Personne ne lui répondit. Le colonel Julyan haussa les épaules.
« Je ne m’étais jamais douté, dit Favell. Elle n’avait rien dit à personne, même à Danny. Quelle histoire effroyable, hein ? Qui aurait pensé ça de Rebecca ? Vous n’avez pas envie de boire quelque chose ? Moi je suis complètement à plat et je l’avoue. Un cancer ! Bon Dieu ! »
Il s’adossa au côté de sa voiture et mit ses mains sur ses yeux.
« Dites à ce crétin avec son orgue de Barbarie de foutre le camp, dit-il. Je ne peux pas supporter sa sacrée musique.
— Ne serait-il pas plus simple que nous nous en allions nous-mêmes ? dit Maxim. Pouvez-vous conduire votre voiture, ou voulez-vous que Julyan s’en charge ?
— Laissez-moi une minute, murmura Favell. Ça va aller. Vous ne pouvez pas comprendre. Ça m’a fait un de ces coups.
— Tenez-vous, pour l’amour du Ciel, dit le colonel Julyan. S’il vous faut de l’alcool, rentrez dans la maison et demandez à Baker. Il doit savoir traiter les cas de ce genre. Mais ne vous donnez pas en spectacle dans la rue.

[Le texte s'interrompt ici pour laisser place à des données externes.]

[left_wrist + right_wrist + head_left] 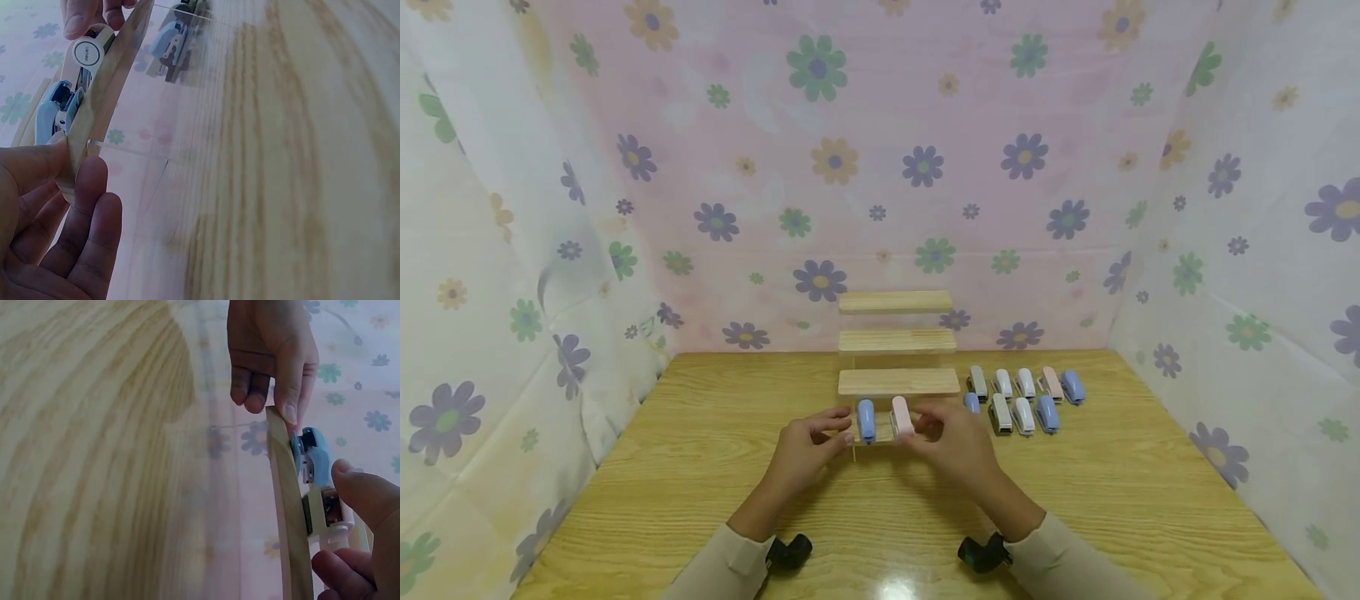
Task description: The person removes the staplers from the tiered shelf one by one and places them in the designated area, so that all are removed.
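Observation:
A blue stapler [867, 419] and a pink stapler [901, 414] stand side by side on the lowest board [883, 427] of a small stepped wooden rack. My left hand [801, 450] pinches that board's left end, with the thumb on top beside the blue stapler and fingers underneath, as the left wrist view shows. The right hand [958, 437] holds the pink stapler between thumb and fingers. In the right wrist view the pink stapler [337, 519] rests against the board [289, 506], close to the blue stapler [317, 456].
Three higher boards of the rack [897, 382] rise behind. To the right, two rows of staplers lie on the wooden table [715, 442]: grey [1000, 414], white [1023, 416], pink [1051, 383] and blue [1072, 387]. Flowered cloth [880, 125] encloses the back and sides.

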The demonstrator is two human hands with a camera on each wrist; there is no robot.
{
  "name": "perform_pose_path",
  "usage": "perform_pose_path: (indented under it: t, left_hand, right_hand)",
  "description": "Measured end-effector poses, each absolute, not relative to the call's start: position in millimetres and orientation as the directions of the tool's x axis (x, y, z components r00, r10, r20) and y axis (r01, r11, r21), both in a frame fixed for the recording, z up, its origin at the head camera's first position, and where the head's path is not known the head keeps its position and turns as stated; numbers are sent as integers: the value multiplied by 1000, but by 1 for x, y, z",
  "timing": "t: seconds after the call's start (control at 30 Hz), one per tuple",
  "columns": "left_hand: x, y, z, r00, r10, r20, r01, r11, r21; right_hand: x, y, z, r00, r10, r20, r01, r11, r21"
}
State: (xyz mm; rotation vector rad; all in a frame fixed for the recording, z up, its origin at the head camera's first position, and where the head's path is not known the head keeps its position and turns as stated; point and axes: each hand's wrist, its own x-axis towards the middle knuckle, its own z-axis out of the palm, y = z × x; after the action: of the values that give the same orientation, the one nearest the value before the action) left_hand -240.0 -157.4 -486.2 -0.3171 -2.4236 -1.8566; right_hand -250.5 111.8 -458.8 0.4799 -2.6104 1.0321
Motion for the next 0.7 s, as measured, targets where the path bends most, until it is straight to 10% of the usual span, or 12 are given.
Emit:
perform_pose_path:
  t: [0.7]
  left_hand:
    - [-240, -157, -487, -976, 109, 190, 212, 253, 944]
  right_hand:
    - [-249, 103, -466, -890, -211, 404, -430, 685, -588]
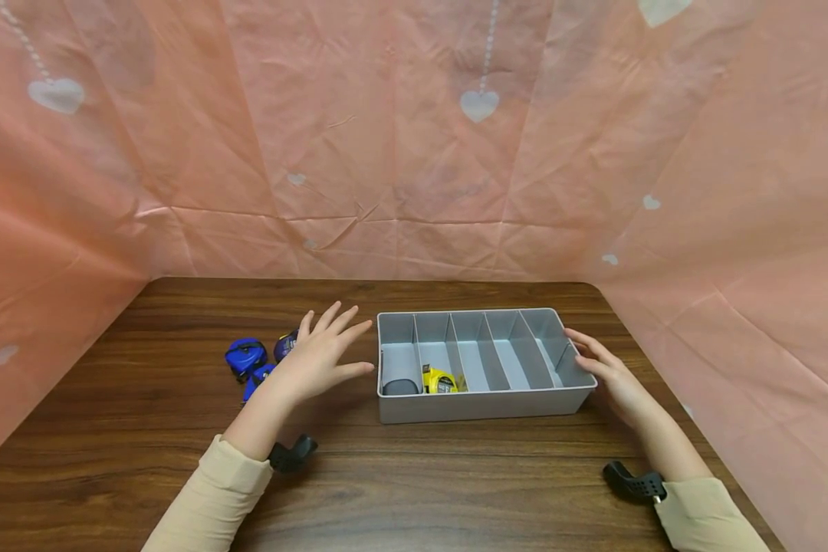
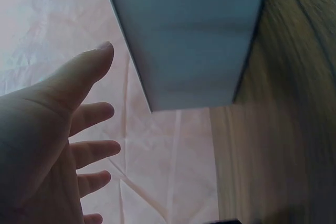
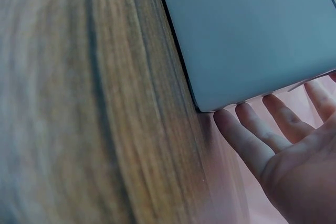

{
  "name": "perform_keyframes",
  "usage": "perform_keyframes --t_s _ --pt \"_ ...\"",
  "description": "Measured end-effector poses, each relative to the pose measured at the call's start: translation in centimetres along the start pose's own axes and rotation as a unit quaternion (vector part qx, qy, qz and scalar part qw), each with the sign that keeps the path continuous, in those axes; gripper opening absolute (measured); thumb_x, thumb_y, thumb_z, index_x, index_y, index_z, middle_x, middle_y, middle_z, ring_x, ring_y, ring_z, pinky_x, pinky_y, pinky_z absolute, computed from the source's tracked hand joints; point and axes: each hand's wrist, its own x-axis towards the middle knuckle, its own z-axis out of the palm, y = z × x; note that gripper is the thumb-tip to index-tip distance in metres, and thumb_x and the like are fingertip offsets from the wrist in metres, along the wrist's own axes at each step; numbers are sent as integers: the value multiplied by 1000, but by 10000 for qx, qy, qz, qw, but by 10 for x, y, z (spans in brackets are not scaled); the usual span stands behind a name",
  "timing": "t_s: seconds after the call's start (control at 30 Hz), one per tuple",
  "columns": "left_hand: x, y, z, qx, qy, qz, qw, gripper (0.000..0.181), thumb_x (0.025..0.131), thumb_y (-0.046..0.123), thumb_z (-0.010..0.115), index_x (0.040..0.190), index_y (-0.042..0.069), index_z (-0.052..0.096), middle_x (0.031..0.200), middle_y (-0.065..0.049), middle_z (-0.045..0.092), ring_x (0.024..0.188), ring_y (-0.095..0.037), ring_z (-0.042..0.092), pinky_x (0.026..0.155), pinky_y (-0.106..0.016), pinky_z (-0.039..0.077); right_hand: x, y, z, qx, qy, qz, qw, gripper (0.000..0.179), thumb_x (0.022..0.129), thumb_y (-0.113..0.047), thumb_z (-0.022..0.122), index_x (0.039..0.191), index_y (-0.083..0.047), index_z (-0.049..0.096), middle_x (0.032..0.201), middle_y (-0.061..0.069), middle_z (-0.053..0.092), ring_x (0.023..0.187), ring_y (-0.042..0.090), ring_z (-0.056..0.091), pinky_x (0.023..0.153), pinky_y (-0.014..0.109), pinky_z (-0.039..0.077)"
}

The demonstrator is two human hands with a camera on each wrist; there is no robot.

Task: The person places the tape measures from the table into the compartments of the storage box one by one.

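Curtained-off tabletop spot, kind of building unclear
Pink cloth [image 1: 414, 169] printed with white hearts [image 1: 479, 106] encloses the wood-grain surface [image 1: 455, 487] at the back and both sides.

The divided tray [image 1: 486, 407] is showing uniform light grey. The tape measure [image 1: 443, 382] is showing yellow with dark markings; the rounded item [image 1: 401, 387] is showing dark grey. Two compact cases [image 1: 246, 354] are showing bright blue with black parts, and the partly hidden third case [image 1: 285, 346] is apparently showing dark navy. The table [image 1: 455, 491] is displaying brown, streaked wood grain. The backdrop [image 1: 414, 153] is displaying peach-pink with white hearts [image 1: 479, 106]. The sleeves [image 1: 234, 475] are showing plain beige.
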Motion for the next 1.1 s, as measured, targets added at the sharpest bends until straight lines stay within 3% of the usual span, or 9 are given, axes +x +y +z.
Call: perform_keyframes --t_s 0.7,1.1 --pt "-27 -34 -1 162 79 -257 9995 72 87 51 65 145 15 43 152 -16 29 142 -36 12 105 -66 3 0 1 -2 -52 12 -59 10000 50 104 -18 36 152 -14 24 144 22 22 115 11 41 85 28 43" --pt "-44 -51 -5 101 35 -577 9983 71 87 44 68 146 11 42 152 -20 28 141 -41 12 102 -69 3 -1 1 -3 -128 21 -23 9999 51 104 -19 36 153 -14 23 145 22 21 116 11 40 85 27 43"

— Oh ! vous êtes magnifique, vous, dit Favell en se redressant et en regardant le colonel Julyan et Maxim. Vous n’avez plus à vous en faire. Maxim est en bonne posture, maintenant, hein ? Vous le tenez, votre motif, et Baker vous le fournira noir sur blanc sans frais de port, dès que vous le lui demanderez. Vous pourrez dîner à Manderley une fois par semaine, pour la peine, et vous vous sentirez fier de vous. Sûr que Maxim vous demandera d’être le parrain de son premier enfant.

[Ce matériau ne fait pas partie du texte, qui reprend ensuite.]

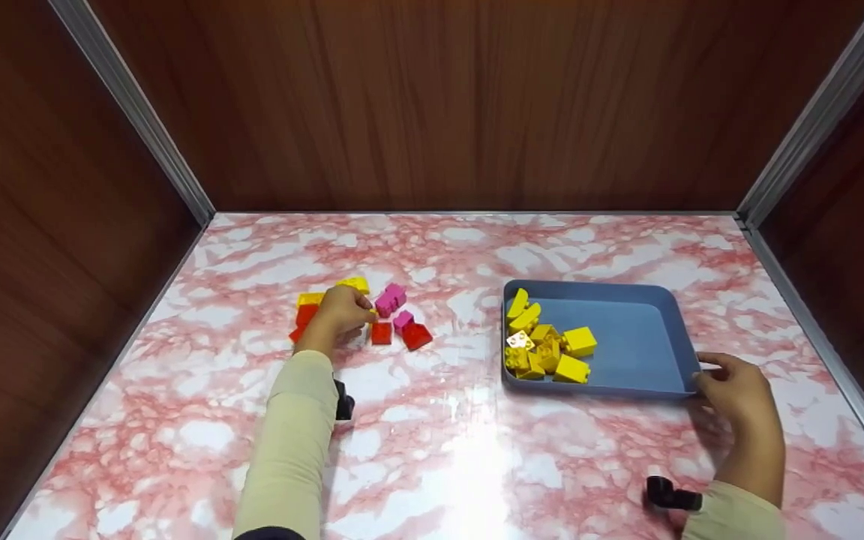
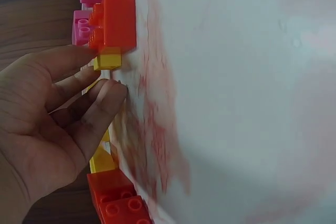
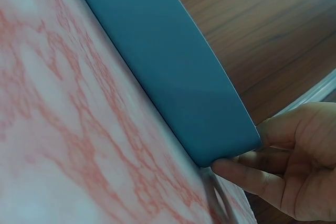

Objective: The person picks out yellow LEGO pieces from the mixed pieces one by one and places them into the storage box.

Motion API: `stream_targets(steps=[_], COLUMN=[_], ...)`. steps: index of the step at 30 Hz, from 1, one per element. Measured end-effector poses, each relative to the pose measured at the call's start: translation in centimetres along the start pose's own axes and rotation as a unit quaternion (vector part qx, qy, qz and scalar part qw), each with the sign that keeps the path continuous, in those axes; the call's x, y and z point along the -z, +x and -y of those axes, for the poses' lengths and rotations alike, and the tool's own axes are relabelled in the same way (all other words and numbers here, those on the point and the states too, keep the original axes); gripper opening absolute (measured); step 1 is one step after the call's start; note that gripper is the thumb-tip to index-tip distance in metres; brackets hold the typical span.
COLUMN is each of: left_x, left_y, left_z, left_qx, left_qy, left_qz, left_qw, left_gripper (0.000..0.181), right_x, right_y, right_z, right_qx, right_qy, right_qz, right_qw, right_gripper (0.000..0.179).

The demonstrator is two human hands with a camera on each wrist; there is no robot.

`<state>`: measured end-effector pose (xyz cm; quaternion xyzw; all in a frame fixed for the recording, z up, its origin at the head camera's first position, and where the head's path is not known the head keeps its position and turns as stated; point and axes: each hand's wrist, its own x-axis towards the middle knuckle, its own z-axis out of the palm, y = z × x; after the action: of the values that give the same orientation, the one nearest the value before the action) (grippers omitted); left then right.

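Observation:
My left hand [image 1: 343, 309] reaches into a loose group of toy building bricks on the left. Its thumb and bent fingers are spread around a small yellow brick [image 2: 108, 60], and a gap shows between thumb tip and brick. A red brick [image 2: 119, 24] stands right beside the fingertips. On the right, my right hand [image 1: 739, 386] holds the near right corner of a blue-grey tray [image 1: 661, 330], thumb and fingers against its wall [image 3: 173, 72]. Several yellow bricks [image 1: 571, 369] lie in the tray's left part, one with a whitish glare on top.
Pink bricks [image 1: 390, 300] and a red brick [image 1: 417, 336] lie right of my left hand. More yellow [image 1: 310, 298] and red bricks [image 1: 305, 315] sit to its left, partly hidden by it. Wood-grain panels [image 1: 462, 105] wall the marbled table [image 1: 432, 450] at the back and sides.

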<state>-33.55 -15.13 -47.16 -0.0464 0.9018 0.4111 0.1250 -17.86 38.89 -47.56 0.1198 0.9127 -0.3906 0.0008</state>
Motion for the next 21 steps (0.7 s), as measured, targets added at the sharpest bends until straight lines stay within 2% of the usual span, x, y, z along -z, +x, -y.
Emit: stream_targets(steps=[5,12,17,21], left_x=[-0.2,0.2,0.5,0.7], left_y=[0.3,0.0,-0.4,-0.8], left_z=[0.1,0.3,0.4,0.4], left_qx=[0.007,-0.02,-0.024,-0.032], left_qy=[-0.019,0.041,0.022,0.03], left_qz=[-0.01,-0.037,-0.044,-0.053], left_qw=[0.9997,0.9983,0.9985,0.9976], left_gripper=[0.014,0.017,0.021,0.021], right_x=[-0.1,0.0,0.0,0.0], right_y=[0.0,0.0,-0.1,-0.1], right_z=[0.0,0.0,0.0,-0.1], right_qx=[-0.008,-0.005,0.006,0.009], right_qy=[0.01,0.003,-0.004,-0.008], right_qz=[0.006,0.005,-0.005,-0.01], right_qw=[0.9999,1.0,1.0,0.9999], right_gripper=[0.049,0.049,0.048,0.047])
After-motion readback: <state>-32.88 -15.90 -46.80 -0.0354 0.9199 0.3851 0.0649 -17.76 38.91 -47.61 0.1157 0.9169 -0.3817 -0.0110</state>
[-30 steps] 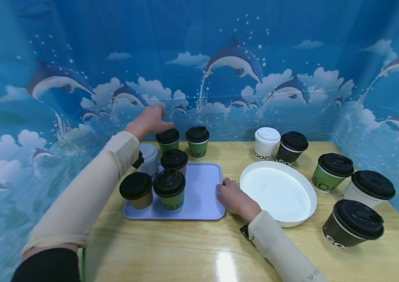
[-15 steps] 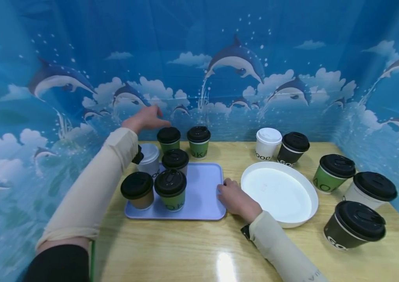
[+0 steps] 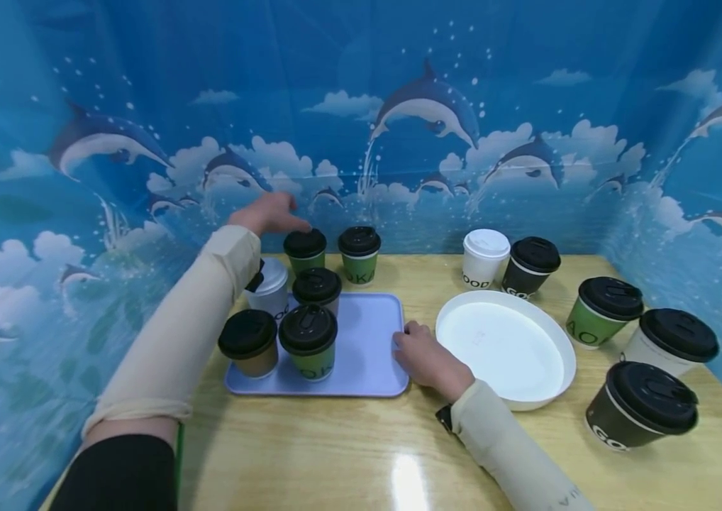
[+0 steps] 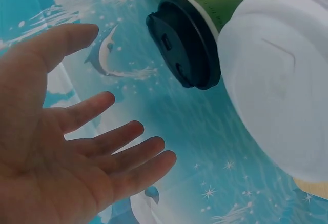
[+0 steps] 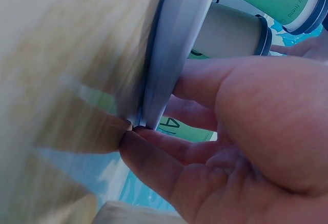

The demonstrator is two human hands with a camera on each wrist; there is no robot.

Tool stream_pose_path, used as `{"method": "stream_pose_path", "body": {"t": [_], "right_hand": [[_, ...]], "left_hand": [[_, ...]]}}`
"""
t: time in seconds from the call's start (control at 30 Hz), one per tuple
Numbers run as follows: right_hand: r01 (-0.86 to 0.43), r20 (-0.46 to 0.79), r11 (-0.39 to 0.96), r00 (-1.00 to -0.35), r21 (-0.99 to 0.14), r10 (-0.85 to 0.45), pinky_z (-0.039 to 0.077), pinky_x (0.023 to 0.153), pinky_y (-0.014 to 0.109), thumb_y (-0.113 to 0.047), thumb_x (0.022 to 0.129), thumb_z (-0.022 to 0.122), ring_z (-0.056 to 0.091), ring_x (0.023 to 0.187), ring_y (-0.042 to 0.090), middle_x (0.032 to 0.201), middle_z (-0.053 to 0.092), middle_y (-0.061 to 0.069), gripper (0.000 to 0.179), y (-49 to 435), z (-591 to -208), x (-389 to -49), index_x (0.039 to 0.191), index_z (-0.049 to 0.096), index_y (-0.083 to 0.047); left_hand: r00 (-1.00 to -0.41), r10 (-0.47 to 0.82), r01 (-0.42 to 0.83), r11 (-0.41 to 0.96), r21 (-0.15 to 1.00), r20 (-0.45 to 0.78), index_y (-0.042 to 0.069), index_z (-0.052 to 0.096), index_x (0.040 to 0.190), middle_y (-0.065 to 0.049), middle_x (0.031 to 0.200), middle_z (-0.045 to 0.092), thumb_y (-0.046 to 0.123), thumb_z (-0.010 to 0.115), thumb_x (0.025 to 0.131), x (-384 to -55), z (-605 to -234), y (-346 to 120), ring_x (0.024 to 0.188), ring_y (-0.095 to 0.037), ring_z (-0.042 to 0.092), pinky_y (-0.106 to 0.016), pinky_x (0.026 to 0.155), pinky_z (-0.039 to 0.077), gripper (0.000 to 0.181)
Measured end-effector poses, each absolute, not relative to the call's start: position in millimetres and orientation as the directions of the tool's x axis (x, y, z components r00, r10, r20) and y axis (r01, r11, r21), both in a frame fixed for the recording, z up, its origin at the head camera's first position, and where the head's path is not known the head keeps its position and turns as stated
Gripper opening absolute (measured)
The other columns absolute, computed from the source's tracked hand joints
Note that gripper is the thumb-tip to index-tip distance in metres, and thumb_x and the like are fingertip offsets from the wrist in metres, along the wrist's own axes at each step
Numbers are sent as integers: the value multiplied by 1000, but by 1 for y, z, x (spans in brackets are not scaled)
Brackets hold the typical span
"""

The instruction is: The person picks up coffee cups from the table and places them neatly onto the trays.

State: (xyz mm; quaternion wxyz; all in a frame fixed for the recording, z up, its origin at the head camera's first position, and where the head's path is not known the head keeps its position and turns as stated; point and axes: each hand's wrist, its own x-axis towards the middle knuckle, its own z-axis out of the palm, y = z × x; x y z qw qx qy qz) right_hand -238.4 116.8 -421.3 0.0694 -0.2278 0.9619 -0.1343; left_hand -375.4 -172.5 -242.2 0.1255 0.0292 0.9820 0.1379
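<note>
Dolphin-print blue backdrop behind a glossy wooden desk [image 3: 310, 454]. Left hand [image 3: 267, 214], upper left of centre, hovers over a green cup with black lid [image 3: 305, 250] at the desk's back edge; fingers [image 4: 130, 134] straight and spread, holding nothing. Right hand [image 3: 425, 359], centre frame, grips the right edge of the lavender tray [image 3: 367, 355], fingers [image 5: 154, 155] curled round its rim. Four lidded cups stand on the tray's left half. White round dish [image 3: 506, 349] just right of the hand.

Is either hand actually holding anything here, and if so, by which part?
The right hand holds the blue tray by its right edge. The left hand is spread open above a green cup and holds nothing.
</note>
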Motion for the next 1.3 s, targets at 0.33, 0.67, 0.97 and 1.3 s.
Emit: {"method": "stream_pose_path", "body": {"t": [0.33,0.67,0.97,1.3], "right_hand": [[-425,-83,867,-885,-262,-459,51,97,53,-16,107,54,57,117,42,132,55,30,34,117,-424,-241,133,64,5],[-435,-81,861,-880,-262,-469,52,96,52,-16,108,52,57,116,42,131,55,31,35,117,-423,-240,132,64,6],[-426,-81,861,-883,-279,-463,52,96,53,-14,107,54,57,115,43,129,56,32,32,118,-422,-238,129,65,6],[-415,-93,867,-886,-277,-454,52,97,53,-16,107,53,56,118,42,132,55,31,34,118,-421,-240,132,64,5]], "left_hand": [[-966,97,33,966,255,-241,6,38,156,-21,158,40,43,64,100,-380,-255,-162,140,-40,43,-58,111,39,72],[-951,66,12,984,177,-303,9,30,161,-21,162,36,49,63,99,-376,-264,-156,144,-41,39,-61,111,39,80],[-954,50,9,990,139,-297,11,25,164,-22,164,32,52,65,97,-380,-279,-145,146,-42,37,-61,111,38,88],[-949,-2,-44,991,127,-314,10,26,163,-23,161,37,53,67,96,-388,-287,-148,144,-43,40,-60,111,40,90]]}}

— Si nous montions en voiture ? dit le colonel Julyan à Maxim. Nous pourrons faire nos plans tout en roulant. »
Maxim ouvrit la portière et le colonel Julyan monta. Je repris ma place devant. Favell était toujours adossé à sa voiture et ne bougeait pas.

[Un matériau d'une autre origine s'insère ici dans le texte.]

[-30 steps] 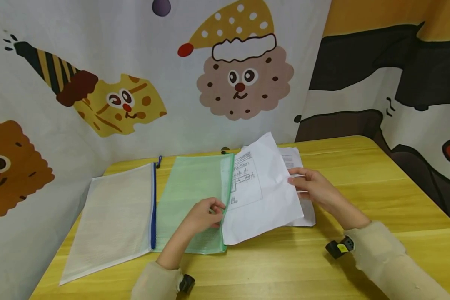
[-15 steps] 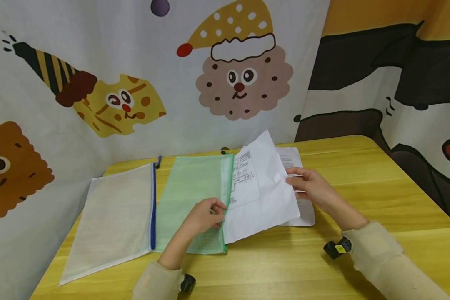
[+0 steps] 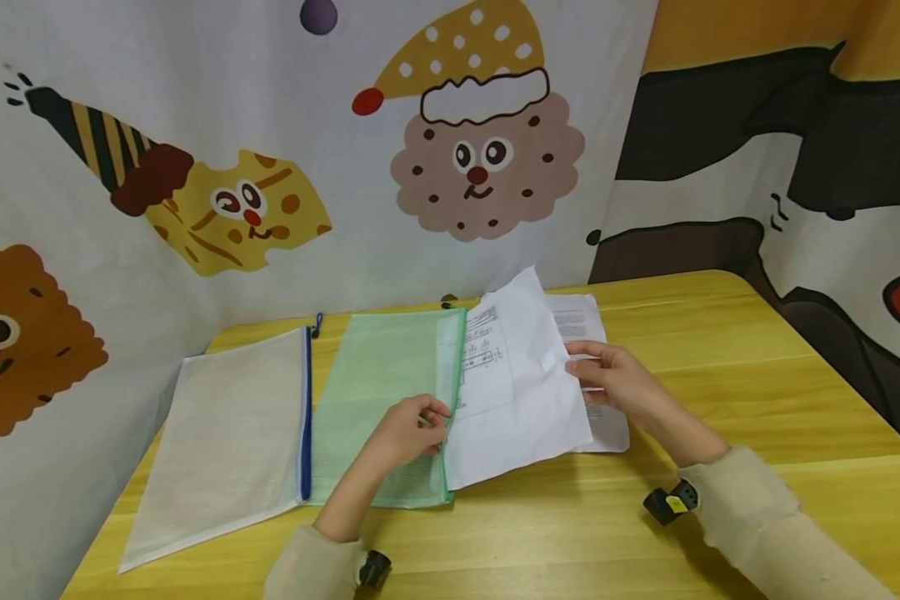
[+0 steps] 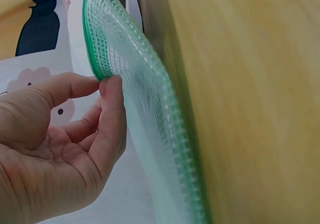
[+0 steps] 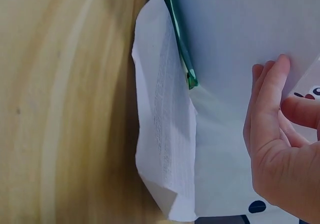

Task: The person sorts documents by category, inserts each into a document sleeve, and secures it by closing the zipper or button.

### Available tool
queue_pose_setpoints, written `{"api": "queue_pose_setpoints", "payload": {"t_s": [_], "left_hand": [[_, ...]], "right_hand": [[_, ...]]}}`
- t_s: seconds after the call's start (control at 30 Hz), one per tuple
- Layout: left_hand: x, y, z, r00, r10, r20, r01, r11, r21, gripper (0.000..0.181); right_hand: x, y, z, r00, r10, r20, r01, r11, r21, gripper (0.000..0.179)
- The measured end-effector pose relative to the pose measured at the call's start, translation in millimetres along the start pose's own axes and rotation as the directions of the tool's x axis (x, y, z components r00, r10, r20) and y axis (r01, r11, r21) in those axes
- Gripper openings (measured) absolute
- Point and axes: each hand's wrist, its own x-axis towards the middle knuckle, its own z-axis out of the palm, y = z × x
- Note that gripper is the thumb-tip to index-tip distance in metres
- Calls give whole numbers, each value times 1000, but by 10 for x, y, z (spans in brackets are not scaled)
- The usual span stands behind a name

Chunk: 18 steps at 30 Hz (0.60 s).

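A green mesh zipper pouch [image 3: 382, 358] lies on the table in the head view. My left hand [image 3: 408, 429] pinches its green-trimmed right edge between thumb and fingertips, and the left wrist view shows that edge [image 4: 92, 44] lifted from the tabletop. A white sheet of paper [image 3: 543, 408] with a printed diagram slants up from the pouch's opening, its left part behind the green edge. At the sheet's right edge, my right hand [image 3: 618, 379] holds it between thumb and fingers. Under this sheet lies more printed paper [image 3: 611, 429], partly covered.
Left of the green pouch lies a whitish mesh zipper pouch [image 3: 225, 433] with a blue zip. All of it is on a yellow wood-grain table [image 3: 540, 542]. A cartoon-printed curtain [image 3: 360, 250] hangs right behind the table's back edge.
My right hand and the sheet have shifted slightly left, bringing a little more of the sheet behind the pouch's green edge. The left hand keeps its pinch in the same spot.
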Motion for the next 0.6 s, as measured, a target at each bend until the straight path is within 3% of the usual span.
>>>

« Je vous conseille de rentrer directement chez vous et de vous mettre au lit, dit sèchement le colonel Julyan, et conduisez doucement, sinon vous vous retrouverez en prison pour homicide. Je puis aussi vous prévenir maintenant, car je ne vous reverrai plus, que j’ai, en ma qualité de magistrat, certains pouvoirs que vous constaterez si vous remettez jamais les pieds à Kerrith ou aux envions. Le chantage n’est pas un bien beau métier, monsieur Favell. Et nous savons comment traiter ceux qui l’exercent, si étrange que cela puisse vous paraître. »
Favell regardait Maxim. La teinte grise de son visage s’effaçait, et son ancien et déplaisant sourire revenait à ses lèvres.
« Oui, c’a été un coup de veine pour vous, Max, n’est-ce pas ? dit-il lentement. Vous croyez avoir gagné, hein ? Mais la loi peut vous rattraper, et moi aussi... »
Maxim mit la voiture en marche.
« Vous avez encore quelque chose à dire ? lui demanda-t-il. Parce que, dans ce cas, vous feriez mieux de vous dépêcher.
— Non, dit Favell, je ne vous retiens pas. Vous pouvez partir. »
Il recula vers le trottoir, toujours souriant. La voiture partit. Au moment de tourner le coin de la rue, je regardai derrière moi et je le vis debout qui nous suivait des yeux ; il agita la main, il riait.
Nous roulâmes quelque temps en silence. Puis le colonel Julyan prit la parole.
« Il ne peut rien faire, dit-il. Ce sourire et ce salut font partie de son bluff. Tous ces types se ressemblent. Il n’a pas l’ombre d’une preuve où accrocher sa thèse. Le témoignage de Baker en aurait vite raison. »
Maxim ne répondit pas. Je le regardai de côté, mais son visage ne m’apprit rien.
« J’avais bien l’impression que Baker nous donnerait la solution, dit le colonel Julyan ; l’allure clandestine de ce rendez-vous et le fait qu’elle n’en eût rien dit à Mrs. Danvers. Elle avait ses doutes, vous voyez. Elle savait qu’il y avait quelque chose de mauvais. C’est terrible, évidemment. Terrible. Cela pouvait suffire à faire perdre la tête à une jeune et jolie femme. »
Nous roulions sur la grande route droite. Poteaux télégraphiques, autocars, voitures de sport, petites villas isolées dans leurs jardins tout neufs. Tout cela filait devant mes yeux en laissant dans ma pensée des images dont je me souviendrais toujours.
« Je pense que vous ne vous étiez jamais douté de rien, Winter ? dit le colonel Julyan.
— Non, répondit Maxim. Non.
— Il y a des gens qui en ont une peur morbide, continua le colonel Julyan. Les femmes surtout. Ça a dû être le cas. Elle avait du courage pour tout. Sauf pour ça. Elle ne pouvait accepter l’idée de souffrir. Enfin, ça lui a été au moins épargné.
— Oui, dit Maxim.
— Je pense qu’il ne serait pas mauvais que je laisse entendre à Kerrith et dans le comté qu’un médecin de Londres nous a donné le motif du suicide. Au cas où on bavarderait. On ne peut jamais prévoir, vous savez. Les gens sont drôles, parfois. S’ils savent la maladie de Mme de Winter, cela vaudra mieux pour vous.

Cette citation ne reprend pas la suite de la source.